Le réalisateur semble donc regarder sa propre banlieue avec un regard que l'on peut clairement qualifier « de droite », décrivant des comportements eux aussi unanimement « de droite » (ou à tout le moins rétrogrades : violents, machistes, individualistes etc, etc). Où domine une défiance vis-à-vis des siens (le cynisme des enfants gâtés de l'écurie Kourtrajmé qui l'entoure, en moins). Et qui, reconnaissons-le, entre en écho avec certaines peurs de notre siècle, comme celle de voir ses propres enfants devenir des monstres. Cette peur, c'est celle de tant d'anciens « grands-frères » des quartiers, ces figures tutélaires des années 1990 et 2000, si souvent utilisés par tant de municipalités pour « acheter la paix sociale » auprès des jeunes et des moins jeunes. Car oui, aujourd'hui ces anciens grands-frères parlent comme des « vieux cons de droite », pour se plaindre souvent que « les gamins, on ne sait plus comment les tenir » -pour résumer.
Transposée dans « Les Misérables » de manière tellement flagrante, cette réalité raconte une banlieue devenue une sorte de Moloch qui ne dévore pas ses propres enfants, mais plutôt élève des enfants qui, laissés à eux-mêmes, dévoreront les adultes*.
Rappelons tout de même que, à Clichy-Montfermeil, les enfants (ou les adolescents) font planer depuis octobre 2005, un imaginaire iconique très particulier : celui de Zyed Bena et Bouna Traore, véritables martyrs des violences policières dont sont épisodiquement victimes des jeunes issus des quartiers ou des minorités. Et qu'en retour, la plupart des émeutiers d'alors furent sans doute des jeunes adolescents tout à fait ordinaires de ces quartiers (et non des jeunes adultes plus ou moins animés par une volonté de révolte sociale) -la majorité de ceux qui furent arrêtés par la police ayant 16 ans.
A ce titre les enfants, véritables « sauvageons », des « Misérables » de Ladj Ly pourraient donc être vus comme les propres enfants enragés de ces émeutiers de 2005, une génération encore plus incontrôlable si ce n'est monstrueuse que la précédente.

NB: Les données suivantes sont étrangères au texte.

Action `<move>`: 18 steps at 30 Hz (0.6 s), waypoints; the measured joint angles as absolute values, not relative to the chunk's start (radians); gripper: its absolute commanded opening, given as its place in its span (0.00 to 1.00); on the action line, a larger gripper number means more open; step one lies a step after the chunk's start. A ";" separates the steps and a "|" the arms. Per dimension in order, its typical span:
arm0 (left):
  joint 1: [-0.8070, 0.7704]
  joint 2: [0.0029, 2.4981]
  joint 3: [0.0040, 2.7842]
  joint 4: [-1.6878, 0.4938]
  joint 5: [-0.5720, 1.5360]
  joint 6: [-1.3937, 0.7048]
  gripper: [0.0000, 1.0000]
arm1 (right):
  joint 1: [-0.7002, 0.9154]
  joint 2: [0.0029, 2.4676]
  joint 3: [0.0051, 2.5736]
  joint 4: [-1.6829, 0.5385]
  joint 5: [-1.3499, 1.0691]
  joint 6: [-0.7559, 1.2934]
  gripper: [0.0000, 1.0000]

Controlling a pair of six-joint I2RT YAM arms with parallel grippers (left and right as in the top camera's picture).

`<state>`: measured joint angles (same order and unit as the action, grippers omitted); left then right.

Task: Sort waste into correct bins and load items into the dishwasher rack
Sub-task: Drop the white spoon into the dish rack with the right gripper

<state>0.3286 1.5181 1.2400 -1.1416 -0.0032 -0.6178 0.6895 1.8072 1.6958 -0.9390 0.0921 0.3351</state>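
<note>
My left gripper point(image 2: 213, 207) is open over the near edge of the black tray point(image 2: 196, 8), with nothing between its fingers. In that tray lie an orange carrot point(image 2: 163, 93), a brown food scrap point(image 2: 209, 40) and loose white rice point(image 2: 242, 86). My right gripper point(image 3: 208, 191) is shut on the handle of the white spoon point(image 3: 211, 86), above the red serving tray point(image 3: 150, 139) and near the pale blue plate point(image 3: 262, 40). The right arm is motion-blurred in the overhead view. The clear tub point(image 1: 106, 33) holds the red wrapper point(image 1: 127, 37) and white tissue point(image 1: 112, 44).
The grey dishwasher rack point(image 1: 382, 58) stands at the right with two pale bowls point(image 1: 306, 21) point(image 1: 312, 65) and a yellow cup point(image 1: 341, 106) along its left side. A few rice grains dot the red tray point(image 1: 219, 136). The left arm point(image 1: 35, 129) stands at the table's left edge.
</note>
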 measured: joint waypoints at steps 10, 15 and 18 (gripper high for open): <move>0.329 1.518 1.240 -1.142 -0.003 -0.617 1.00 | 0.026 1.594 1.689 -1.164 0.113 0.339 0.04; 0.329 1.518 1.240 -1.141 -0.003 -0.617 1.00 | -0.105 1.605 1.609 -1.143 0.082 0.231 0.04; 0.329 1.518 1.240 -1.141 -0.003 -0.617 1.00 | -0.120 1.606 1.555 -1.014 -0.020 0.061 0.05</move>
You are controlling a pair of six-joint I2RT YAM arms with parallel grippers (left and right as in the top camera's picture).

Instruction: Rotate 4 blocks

Deux manières de voir les Misérables de la société

Les autres « Misérables » de Montfermeil, ceux de Hugo, leurs sont diamétralement opposés : ils sont eux les acteurs et le théâtre d'un drame humain. Un chef d’œuvre où se déploie dans toute sa splendeur une véritable déclaration d'humanisme de l'écrivain, déclaration d'humanisme comparable, à travers Jean Valjean, Cosette ou Marius et tant d'autres, à une déclaration d'amour non pas à une personne particulière mais au genre humain dans son ensemble. Les « Misérables » de Hugo sont tous ceux qu'une société injuste, faute de bienveillance et d'instruction, ne peut que transformer en « infâmes ». Chez Ladj Ly, on ne cherche pas trop à leur chercher des circonstances atténuantes ou à brosser d'eux des portraits complexes : il n'y a que des flics et des infâmes. Chez Ladj Ly, les Javert sont sympas et tous les autres ne sont que des Thénardier sans nuances.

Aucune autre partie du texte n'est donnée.